What is required:
Transcribe exactly the span of lines that begins the records and ends with the line holding "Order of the", both boundary lines included.

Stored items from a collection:
....

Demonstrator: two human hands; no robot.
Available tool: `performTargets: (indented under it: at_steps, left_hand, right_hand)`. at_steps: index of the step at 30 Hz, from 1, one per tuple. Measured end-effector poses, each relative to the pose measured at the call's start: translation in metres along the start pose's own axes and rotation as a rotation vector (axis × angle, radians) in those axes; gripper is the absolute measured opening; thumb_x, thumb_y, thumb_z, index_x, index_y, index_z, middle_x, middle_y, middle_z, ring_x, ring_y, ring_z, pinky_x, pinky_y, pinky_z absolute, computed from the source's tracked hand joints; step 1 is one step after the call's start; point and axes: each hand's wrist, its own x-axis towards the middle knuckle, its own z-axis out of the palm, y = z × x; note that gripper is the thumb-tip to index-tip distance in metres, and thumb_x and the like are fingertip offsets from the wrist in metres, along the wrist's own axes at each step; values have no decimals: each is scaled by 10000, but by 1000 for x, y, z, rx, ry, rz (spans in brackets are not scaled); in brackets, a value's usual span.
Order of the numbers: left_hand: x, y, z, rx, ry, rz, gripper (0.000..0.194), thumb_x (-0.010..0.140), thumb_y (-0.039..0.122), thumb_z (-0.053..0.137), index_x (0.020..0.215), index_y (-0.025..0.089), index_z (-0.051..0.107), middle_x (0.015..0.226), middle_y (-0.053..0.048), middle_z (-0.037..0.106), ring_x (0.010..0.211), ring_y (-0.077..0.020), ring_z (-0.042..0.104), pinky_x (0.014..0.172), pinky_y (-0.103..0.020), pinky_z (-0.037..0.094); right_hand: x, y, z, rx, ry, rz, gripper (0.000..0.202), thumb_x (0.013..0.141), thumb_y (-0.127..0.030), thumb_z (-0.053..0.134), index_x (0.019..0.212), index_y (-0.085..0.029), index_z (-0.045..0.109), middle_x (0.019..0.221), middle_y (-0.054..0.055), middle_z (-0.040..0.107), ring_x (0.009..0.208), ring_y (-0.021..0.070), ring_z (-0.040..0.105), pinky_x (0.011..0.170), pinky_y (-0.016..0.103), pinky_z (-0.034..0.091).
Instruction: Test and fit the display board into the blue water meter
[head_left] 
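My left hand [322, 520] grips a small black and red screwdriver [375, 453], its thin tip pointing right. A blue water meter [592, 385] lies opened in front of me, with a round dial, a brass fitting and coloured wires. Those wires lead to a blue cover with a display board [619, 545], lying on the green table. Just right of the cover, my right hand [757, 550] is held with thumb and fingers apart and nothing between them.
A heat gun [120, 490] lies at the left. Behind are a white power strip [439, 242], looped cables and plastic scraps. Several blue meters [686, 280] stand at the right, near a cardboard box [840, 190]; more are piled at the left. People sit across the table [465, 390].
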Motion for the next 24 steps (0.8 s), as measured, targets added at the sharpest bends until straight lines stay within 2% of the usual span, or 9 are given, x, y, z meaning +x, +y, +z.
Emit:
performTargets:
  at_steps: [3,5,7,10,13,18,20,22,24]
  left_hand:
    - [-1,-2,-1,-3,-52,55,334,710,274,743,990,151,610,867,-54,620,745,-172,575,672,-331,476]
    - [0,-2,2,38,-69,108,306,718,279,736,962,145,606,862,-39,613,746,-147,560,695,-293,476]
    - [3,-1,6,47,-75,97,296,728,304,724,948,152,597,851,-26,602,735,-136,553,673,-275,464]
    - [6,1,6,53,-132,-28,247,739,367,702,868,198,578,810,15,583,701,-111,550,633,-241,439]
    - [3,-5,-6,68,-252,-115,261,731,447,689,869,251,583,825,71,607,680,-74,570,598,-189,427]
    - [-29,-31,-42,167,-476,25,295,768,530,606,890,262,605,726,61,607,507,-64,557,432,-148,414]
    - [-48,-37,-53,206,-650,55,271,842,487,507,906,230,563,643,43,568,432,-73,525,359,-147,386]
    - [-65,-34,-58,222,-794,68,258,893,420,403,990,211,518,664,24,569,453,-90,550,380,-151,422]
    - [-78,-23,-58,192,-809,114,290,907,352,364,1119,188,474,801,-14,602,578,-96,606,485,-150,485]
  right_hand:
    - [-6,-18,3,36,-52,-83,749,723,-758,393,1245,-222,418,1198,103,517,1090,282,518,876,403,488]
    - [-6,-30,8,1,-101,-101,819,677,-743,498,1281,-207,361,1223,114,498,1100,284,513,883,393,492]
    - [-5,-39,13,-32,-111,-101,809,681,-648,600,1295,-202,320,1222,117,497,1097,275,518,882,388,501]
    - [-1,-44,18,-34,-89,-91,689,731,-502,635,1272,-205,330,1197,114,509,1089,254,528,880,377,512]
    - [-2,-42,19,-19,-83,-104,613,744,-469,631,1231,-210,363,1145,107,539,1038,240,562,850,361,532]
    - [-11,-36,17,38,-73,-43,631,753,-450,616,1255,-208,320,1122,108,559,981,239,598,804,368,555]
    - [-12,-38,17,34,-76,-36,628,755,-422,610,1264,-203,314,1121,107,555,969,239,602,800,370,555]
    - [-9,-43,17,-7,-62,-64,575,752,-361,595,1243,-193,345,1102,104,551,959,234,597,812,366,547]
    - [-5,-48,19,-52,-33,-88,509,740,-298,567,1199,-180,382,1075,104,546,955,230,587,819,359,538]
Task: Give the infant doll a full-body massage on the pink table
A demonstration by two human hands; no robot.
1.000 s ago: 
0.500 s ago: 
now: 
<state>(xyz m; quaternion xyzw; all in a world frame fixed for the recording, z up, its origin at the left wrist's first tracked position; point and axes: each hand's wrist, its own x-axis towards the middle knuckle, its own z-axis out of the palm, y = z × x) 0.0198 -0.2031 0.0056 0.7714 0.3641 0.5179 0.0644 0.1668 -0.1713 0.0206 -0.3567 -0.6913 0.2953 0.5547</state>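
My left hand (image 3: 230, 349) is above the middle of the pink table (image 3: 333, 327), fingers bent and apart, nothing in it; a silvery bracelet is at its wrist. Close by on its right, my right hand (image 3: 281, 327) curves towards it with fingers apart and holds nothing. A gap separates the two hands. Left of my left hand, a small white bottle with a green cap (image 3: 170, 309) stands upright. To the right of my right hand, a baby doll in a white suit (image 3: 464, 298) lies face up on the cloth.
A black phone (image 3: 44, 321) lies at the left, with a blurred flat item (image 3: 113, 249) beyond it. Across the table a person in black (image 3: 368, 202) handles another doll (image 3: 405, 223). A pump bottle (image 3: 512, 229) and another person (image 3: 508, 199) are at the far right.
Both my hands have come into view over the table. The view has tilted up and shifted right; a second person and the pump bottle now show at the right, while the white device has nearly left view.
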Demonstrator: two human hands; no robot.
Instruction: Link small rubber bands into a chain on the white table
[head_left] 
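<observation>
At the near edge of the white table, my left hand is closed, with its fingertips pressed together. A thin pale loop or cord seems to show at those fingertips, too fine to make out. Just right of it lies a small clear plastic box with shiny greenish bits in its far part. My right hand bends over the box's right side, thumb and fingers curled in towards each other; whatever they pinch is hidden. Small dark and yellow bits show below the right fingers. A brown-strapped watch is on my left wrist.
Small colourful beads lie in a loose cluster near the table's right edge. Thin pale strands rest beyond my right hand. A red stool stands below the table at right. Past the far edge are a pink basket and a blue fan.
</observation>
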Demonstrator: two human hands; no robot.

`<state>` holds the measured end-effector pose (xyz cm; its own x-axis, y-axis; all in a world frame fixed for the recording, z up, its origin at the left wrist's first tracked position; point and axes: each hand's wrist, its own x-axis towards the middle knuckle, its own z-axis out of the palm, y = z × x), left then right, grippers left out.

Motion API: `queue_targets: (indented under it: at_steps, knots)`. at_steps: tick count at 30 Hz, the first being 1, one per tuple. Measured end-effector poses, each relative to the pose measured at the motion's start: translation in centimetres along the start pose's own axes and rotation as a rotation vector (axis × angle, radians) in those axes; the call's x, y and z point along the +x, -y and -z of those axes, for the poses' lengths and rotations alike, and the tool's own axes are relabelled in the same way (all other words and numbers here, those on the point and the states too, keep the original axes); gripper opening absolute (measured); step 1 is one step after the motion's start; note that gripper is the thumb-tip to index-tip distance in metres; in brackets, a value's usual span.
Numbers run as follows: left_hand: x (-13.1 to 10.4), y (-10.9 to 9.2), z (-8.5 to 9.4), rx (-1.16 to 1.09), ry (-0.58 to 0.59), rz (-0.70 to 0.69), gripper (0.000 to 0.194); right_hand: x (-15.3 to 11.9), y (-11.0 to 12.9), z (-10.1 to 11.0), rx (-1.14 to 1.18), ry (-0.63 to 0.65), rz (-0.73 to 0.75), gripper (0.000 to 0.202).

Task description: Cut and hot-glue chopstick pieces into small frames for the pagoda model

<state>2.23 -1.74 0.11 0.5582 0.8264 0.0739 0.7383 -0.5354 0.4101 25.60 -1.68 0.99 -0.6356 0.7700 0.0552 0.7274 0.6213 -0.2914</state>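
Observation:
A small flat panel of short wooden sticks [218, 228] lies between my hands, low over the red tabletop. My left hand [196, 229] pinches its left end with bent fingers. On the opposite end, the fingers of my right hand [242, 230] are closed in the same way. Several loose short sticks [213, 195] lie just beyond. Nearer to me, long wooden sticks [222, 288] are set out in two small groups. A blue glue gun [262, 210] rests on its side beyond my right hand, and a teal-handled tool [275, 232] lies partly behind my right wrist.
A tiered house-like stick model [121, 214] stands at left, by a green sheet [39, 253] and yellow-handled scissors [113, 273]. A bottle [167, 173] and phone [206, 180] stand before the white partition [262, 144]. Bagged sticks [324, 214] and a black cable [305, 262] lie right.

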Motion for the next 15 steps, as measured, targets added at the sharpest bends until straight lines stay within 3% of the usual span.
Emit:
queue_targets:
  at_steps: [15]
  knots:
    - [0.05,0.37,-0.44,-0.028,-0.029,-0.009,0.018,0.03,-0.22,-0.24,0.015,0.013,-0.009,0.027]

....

Result:
Demonstrator: two human hands; no robot.
Available tool: `performTargets: (indented under it: at_steps, left_hand, right_hand)`. at_steps: index of the step at 30 Hz, from 1, one per tuple. Measured end-effector poses, each relative to the pose measured at the call's start: translation in metres along the start pose's own axes and rotation as a rotation vector (axis × angle, radians) in those axes; gripper is the absolute measured opening; thumb_x, thumb_y, thumb_z, index_x, index_y, index_z, middle_x, middle_y, middle_z, ring_x, ring_y, ring_z, pinky_x, pinky_y, pinky_z absolute, computed from the source's tracked hand joints; step 1 is one step after the call's start; point and axes: each hand's wrist, its own x-axis towards the middle knuckle, its own z-axis out of the palm, y = z × x; note that gripper is the thumb-tip to index-tip distance in metres, and thumb_x and the like are fingertip offsets from the wrist in metres, along the wrist's own axes at each step; values have no decimals: each is scaled by 10000, but by 1000 for x, y, z, rx, ry, rz (spans in brackets are not scaled); in brackets, a value's usual span.
Order of the numbers: left_hand: x, y, z, rx, ry, rz, gripper (0.000..0.194), thumb_x (-0.010..0.140), thumb_y (-0.039..0.122), thumb_z (-0.053..0.137), index_x (0.020..0.215), index_y (-0.025..0.089), index_z (-0.051..0.107), middle_x (0.015..0.226), middle_y (-0.053..0.048), middle_z (-0.037..0.106), ring_x (0.010..0.211), ring_y (-0.077..0.020), ring_z (-0.042..0.104), pinky_x (0.014..0.172), pinky_y (-0.103..0.020), pinky_z (-0.037..0.094); right_hand: x, y, z, rx, ry, rz, gripper (0.000..0.202), thumb_x (0.013..0.141), thumb_y (-0.127..0.030), thumb_z (-0.053..0.134), index_x (0.019..0.212), index_y (-0.085..0.029), index_z (-0.045..0.109), middle_x (0.019..0.221), middle_y (-0.054..0.055), middle_z (-0.040..0.107), ring_x (0.009..0.208), ring_y (-0.021..0.070), ring_z (-0.040..0.105), pinky_x (0.011..0.170), pinky_y (-0.016..0.103), pinky_z (-0.034..0.091).

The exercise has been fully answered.